当時の佐藤栄作首相の南ベトナム訪問が発表され、三派全学連はこれを実力阻止する方針を打ち出した。ベトナム戦争の激化に伴い安保体制の下で参戦国化しつつあった佐藤政府に対する抗議を旗印に反戦青年委員会を巻き込みながら、10.8日武装した三派全学連と革マル派全学連の部隊は羽田空港へと向かった。社青同解放派900名、中核派1000名、革マル派400名がそれぞれ機動隊と激しく衝突した。この時中核派のデモに参加していた京大生山崎博昭氏が警備車両に引かれて死亡するという事件が起こった。北小路敏元全学連委員長ら58名が逮捕された。機動隊は60年安保闘争以来初めてガス弾を使用した。結果として佐藤首相は羽田を離陸したが、これが第一次羽田闘争と云われているものである。この闘いが60年安保闘争後の低迷を断ち切る合図となって新左翼運動が再び盛り上がっていくこととなった。そういう意味で、第一次羽田闘争は「革命的左翼誕生の日」として新左翼史上に銘記されることとなった。また、ヘルメット・角材などが初めて最初から闘争の武器として用意され闘われたという点でも転回点となった。「直接行動ラジカリズムの全面展開」、「組織された暴力の公然たる登場」とも言われている。この闘いを一つの境として、全学連急進主義派は自衛武装の時代からこの後街頭実力闘争へ、更に解放区-市街戦闘争へ、更に爆弾闘争へ、ハイジャックの時代へと突入していくことになる。なお、この日民青同系全学連は、形だけの代表数十人を羽田に派遣しただけだったと言われている。あいにく「赤旗祭り」が多摩湖畔で開かれていた。

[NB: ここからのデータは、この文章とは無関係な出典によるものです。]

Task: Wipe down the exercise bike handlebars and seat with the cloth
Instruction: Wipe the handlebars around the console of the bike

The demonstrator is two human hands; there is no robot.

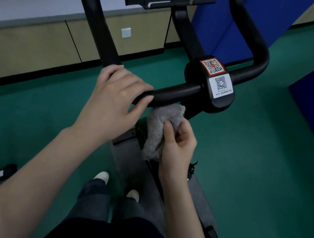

この後第二次羽田闘争、佐世保エンタープライズ寄港阻止闘争、王子野戦病院建設阻止闘争、三里塚空港阻止闘争へと立て続けに闘争が爆発していくことになる。10.9日各大学で山崎君虐殺抗議集会とデモが行われる。キューバ革命の指導者ゲバラの処刑がボリビア政府によって発表される。10.10日空港公団、機動隊2000名を動員して三里塚空港杭打ちを実施。反対同盟1000名が阻止行動。10.17日虐殺抗議山崎君追悼中央葬に1万余名参加。秋山委員長逮捕される。10.21日ベトナム反戦統一行動。全国44都道府県で140万人参加。東京集会昼夜で6万名参加。11.3日全学連、三里塚闘争に初めて組織的に参加。沖縄で祖国復帰総決起大会、18万名参加。11.12日佐藤訪米実力阻止闘争(第二次羽田闘争)。三派全学連3000名空港付近で機動隊と激しく衝突。反戦青年委・民学同・フロントなどの構造改革派系学生も参加しデモ。